* **REQUIRED WORK**
Output each record in full, exactly as it stands.
[Opening EXERCISE DATA section]
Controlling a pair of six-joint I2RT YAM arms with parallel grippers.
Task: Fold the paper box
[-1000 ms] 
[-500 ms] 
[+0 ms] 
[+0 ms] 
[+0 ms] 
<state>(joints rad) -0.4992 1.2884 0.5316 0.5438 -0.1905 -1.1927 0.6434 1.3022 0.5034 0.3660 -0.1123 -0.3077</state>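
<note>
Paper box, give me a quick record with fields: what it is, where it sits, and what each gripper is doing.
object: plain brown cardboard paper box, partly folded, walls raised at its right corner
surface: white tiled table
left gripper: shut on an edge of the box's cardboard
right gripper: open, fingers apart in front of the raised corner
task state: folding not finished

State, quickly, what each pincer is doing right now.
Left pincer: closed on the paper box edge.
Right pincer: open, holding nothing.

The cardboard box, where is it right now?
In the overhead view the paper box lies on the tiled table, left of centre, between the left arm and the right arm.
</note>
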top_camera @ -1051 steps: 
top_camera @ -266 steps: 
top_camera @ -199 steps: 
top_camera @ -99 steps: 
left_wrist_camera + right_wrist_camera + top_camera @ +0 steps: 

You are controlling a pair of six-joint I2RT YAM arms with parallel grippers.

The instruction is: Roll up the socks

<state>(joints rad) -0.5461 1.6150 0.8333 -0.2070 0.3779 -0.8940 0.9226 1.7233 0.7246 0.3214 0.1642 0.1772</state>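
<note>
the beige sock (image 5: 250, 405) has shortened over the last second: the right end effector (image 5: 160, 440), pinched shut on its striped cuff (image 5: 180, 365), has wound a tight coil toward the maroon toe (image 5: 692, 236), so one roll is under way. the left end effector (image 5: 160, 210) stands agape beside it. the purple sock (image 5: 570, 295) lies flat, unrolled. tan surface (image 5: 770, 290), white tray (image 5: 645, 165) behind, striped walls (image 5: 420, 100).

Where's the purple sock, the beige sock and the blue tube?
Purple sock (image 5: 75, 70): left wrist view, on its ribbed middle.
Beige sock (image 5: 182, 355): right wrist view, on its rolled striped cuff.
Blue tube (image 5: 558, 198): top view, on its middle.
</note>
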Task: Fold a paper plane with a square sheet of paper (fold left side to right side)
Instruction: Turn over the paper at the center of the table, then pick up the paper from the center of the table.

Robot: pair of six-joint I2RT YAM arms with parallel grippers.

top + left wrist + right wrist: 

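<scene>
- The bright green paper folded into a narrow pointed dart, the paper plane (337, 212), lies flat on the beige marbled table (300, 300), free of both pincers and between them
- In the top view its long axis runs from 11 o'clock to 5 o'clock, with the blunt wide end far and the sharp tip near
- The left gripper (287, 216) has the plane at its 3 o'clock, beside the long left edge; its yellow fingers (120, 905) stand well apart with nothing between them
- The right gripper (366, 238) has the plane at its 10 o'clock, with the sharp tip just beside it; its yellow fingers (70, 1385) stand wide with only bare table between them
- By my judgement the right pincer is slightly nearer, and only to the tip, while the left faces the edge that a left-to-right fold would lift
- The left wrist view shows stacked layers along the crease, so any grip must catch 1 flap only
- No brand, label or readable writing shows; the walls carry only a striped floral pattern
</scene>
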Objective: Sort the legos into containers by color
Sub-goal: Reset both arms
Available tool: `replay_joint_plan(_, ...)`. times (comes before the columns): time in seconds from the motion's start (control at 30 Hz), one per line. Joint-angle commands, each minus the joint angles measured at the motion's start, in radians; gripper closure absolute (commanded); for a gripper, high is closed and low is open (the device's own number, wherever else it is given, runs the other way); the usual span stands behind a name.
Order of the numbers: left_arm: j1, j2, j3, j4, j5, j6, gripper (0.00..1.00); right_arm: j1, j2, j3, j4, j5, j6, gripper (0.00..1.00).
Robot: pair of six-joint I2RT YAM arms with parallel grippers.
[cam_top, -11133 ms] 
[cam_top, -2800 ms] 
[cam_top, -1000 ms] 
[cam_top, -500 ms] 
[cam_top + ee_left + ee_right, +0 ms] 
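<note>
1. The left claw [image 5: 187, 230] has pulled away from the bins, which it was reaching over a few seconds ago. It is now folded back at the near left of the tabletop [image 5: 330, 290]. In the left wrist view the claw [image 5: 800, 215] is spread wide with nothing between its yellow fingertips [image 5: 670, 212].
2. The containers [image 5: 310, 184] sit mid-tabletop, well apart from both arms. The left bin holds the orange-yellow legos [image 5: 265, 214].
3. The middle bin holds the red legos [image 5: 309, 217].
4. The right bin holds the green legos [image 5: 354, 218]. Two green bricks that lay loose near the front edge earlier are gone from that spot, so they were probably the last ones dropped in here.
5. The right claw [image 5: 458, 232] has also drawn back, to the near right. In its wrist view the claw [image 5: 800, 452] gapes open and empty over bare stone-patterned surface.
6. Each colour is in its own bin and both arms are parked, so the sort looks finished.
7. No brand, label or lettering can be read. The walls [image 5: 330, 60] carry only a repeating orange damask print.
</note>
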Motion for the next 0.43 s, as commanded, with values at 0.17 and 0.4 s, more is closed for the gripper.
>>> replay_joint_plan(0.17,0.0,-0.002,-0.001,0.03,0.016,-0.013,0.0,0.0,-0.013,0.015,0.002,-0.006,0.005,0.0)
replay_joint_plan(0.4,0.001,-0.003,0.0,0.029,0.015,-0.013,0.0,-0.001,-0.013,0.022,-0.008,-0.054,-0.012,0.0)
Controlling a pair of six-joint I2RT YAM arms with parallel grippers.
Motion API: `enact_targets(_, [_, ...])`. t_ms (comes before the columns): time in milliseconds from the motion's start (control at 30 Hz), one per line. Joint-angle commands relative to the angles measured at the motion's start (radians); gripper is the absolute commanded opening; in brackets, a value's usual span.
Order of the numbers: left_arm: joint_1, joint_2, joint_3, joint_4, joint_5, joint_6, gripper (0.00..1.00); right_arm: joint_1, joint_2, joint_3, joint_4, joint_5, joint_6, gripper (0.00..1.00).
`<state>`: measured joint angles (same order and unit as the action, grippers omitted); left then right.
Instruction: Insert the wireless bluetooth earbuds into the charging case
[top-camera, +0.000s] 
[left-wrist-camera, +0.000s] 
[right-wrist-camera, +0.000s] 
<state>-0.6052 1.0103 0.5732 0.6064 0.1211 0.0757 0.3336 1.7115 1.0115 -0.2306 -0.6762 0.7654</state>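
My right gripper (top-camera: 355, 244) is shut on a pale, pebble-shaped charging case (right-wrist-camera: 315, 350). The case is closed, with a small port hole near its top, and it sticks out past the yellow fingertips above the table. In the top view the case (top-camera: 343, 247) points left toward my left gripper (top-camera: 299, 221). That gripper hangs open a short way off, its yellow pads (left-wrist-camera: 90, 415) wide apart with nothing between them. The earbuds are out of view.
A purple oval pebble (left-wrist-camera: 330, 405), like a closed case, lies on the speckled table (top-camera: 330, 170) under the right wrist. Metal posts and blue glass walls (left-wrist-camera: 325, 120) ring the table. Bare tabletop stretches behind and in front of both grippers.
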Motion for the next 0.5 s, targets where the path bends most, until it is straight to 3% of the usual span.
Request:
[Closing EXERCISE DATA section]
* **ANSWER TO THE PROBLEM**
Controlling a pair of six-joint I2RT YAM arms with parallel grippers.
Task: Fold the paper box
[-1000 ms] 
[-500 ms] 
[+0 ms] 
[+0 ms] 
[+0 ms] 
<state>(joints rad) -0.4992 1.2884 0.5316 0.5438 -0.1905 -1.1927 0.6434 1.3022 0.5034 0.3660 -0.1123 -0.3077</state>
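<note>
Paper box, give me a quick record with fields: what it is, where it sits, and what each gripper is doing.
object: plain brown cardboard paper box, partly folded, walls raised at its right corner
surface: white tiled table
left gripper: shut on an edge of the box's cardboard
right gripper: open, fingers apart in front of the raised corner
task state: folding not finished

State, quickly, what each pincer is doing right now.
Left pincer: closed on the paper box edge.
Right pincer: open, holding nothing.

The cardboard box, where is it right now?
In the overhead view the paper box lies on the tiled table, left of centre, between the left arm and the right arm.
</note>
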top_camera @ -1051 steps: 
top_camera @ -266 steps: 
top_camera @ -199 steps: 
top_camera @ -99 steps: 
left_wrist_camera + right_wrist_camera + top_camera @ +0 steps: 

You are controlling a pair of six-joint I2RT YAM arms with parallel grippers.

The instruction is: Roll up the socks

<state>(joints rad) -0.5461 1.6150 0.8333 -0.2070 0.3779 -0.8940 0.9226 1.7233 0.7246 0.3214 0.1642 0.1772</state>
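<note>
the beige sock (image 5: 250, 405) has shortened over the last second: the right end effector (image 5: 160, 440), pinched shut on its striped cuff (image 5: 180, 365), has wound a tight coil toward the maroon toe (image 5: 692, 236), so one roll is under way. the left end effector (image 5: 160, 210) stands agape beside it. the purple sock (image 5: 570, 295) lies flat, unrolled. tan surface (image 5: 770, 290), white tray (image 5: 645, 165) behind, striped walls (image 5: 420, 100).

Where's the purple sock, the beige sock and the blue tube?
Purple sock (image 5: 75, 70): left wrist view, on its ribbed middle.
Beige sock (image 5: 182, 355): right wrist view, on its rolled striped cuff.
Blue tube (image 5: 558, 198): top view, on its middle.
</note>
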Task: Fold a paper plane with a square sheet of paper (fold left side to right side)
Instruction: Turn over the paper at the center of the table, then pick up the paper from the center of the table.

Robot: pair of six-joint I2RT YAM arms with parallel grippers.

top + left wrist + right wrist: 

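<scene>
- The bright green paper folded into a narrow pointed dart, the paper plane (337, 212), lies flat on the beige marbled table (300, 300), free of both pincers and between them
- In the top view its long axis runs from 11 o'clock to 5 o'clock, with the blunt wide end far and the sharp tip near
- The left gripper (287, 216) has the plane at its 3 o'clock, beside the long left edge; its yellow fingers (120, 905) stand well apart with nothing between them
- The right gripper (366, 238) has the plane at its 10 o'clock, with the sharp tip just beside it; its yellow fingers (70, 1385) stand wide with only bare table between them
- By my judgement the right pincer is slightly nearer, and only to the tip, while the left faces the edge that a left-to-right fold would lift
- The left wrist view shows stacked layers along the crease, so any grip must catch 1 flap only
- No brand, label or readable writing shows; the walls carry only a striped floral pattern
</scene>
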Objective: Sort the legos into containers by color
Sub-goal: Reset both arms
Available tool: `replay_joint_plan(_, ...)`. times (comes before the columns): time in seconds from the motion's start (control at 30 Hz), one per line. Joint-angle commands, each minus the joint angles measured at the motion's start, in radians; gripper closure absolute (commanded); for a gripper, high is closed and low is open (the device's own number, wherever else it is given, runs the other way); the usual span stands behind a name.
Order of the numbers: left_arm: j1, j2, j3, j4, j5, j6, gripper (0.00..1.00); right_arm: j1, j2, j3, j4, j5, j6, gripper (0.00..1.00).
Robot: pair of six-joint I2RT YAM arms with parallel grippers.
[cam_top, -11133 ms] 
[cam_top, -2800 ms] 
[cam_top, -1000 ms] 
[cam_top, -500 ms] 
[cam_top + ee_left + ee_right, +0 ms] 
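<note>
1. The left claw [image 5: 187, 230] has pulled away from the bins, which it was reaching over a few seconds ago. It is now folded back at the near left of the tabletop [image 5: 330, 290]. In the left wrist view the claw [image 5: 800, 215] is spread wide with nothing between its yellow fingertips [image 5: 670, 212].
2. The containers [image 5: 310, 184] sit mid-tabletop, well apart from both arms. The left bin holds the orange-yellow legos [image 5: 265, 214].
3. The middle bin holds the red legos [image 5: 309, 217].
4. The right bin holds the green legos [image 5: 354, 218]. Two green bricks that lay loose near the front edge earlier are gone from that spot, so they were probably the last ones dropped in here.
5. The right claw [image 5: 458, 232] has also drawn back, to the near right. In its wrist view the claw [image 5: 800, 452] gapes open and empty over bare stone-patterned surface.
6. Each colour is in its own bin and both arms are parked, so the sort looks finished.
7. No brand, label or lettering can be read. The walls [image 5: 330, 60] carry only a repeating orange damask print.
</note>
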Motion for the next 0.43 s, as commanded, with values at 0.17 and 0.4 s, more is closed for the gripper.
>>> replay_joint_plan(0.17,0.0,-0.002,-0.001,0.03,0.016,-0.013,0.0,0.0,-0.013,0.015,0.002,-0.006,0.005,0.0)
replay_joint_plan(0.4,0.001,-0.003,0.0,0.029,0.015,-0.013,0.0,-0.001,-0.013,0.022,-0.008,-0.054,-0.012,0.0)
Controlling a pair of six-joint I2RT YAM arms with parallel grippers.
Motion API: `enact_targets(_, [_, ...])`. t_ms (comes before the columns): time in milliseconds from the motion's start (control at 30 Hz), one per line. Joint-angle commands relative to the angles measured at the motion's start (radians); gripper is the absolute commanded opening; in brackets, a value's usual span.
Order of the numbers: left_arm: joint_1, joint_2, joint_3, joint_4, joint_5, joint_6, gripper (0.00..1.00); right_arm: joint_1, joint_2, joint_3, joint_4, joint_5, joint_6, gripper (0.00..1.00).
`<state>`: measured joint angles (same order and unit as the action, grippers omitted); left then right.
Instruction: Insert the wireless bluetooth earbuds into the charging case
[top-camera, +0.000s] 
[left-wrist-camera, +0.000s] 
[right-wrist-camera, +0.000s] 
<state>-0.6052 1.0103 0.5732 0.6064 0.1211 0.0757 0.3336 1.7115 1.0115 -0.2306 -0.6762 0.7654</state>
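My right gripper (top-camera: 355, 244) is shut on a pale, pebble-shaped charging case (right-wrist-camera: 315, 350). The case is closed, with a small port hole near its top, and it sticks out past the yellow fingertips above the table. In the top view the case (top-camera: 343, 247) points left toward my left gripper (top-camera: 299, 221). That gripper hangs open a short way off, its yellow pads (left-wrist-camera: 90, 415) wide apart with nothing between them. The earbuds are out of view.
A purple oval pebble (left-wrist-camera: 330, 405), like a closed case, lies on the speckled table (top-camera: 330, 170) under the right wrist. Metal posts and blue glass walls (left-wrist-camera: 325, 120) ring the table. Bare tabletop stretches behind and in front of both grippers.
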Motion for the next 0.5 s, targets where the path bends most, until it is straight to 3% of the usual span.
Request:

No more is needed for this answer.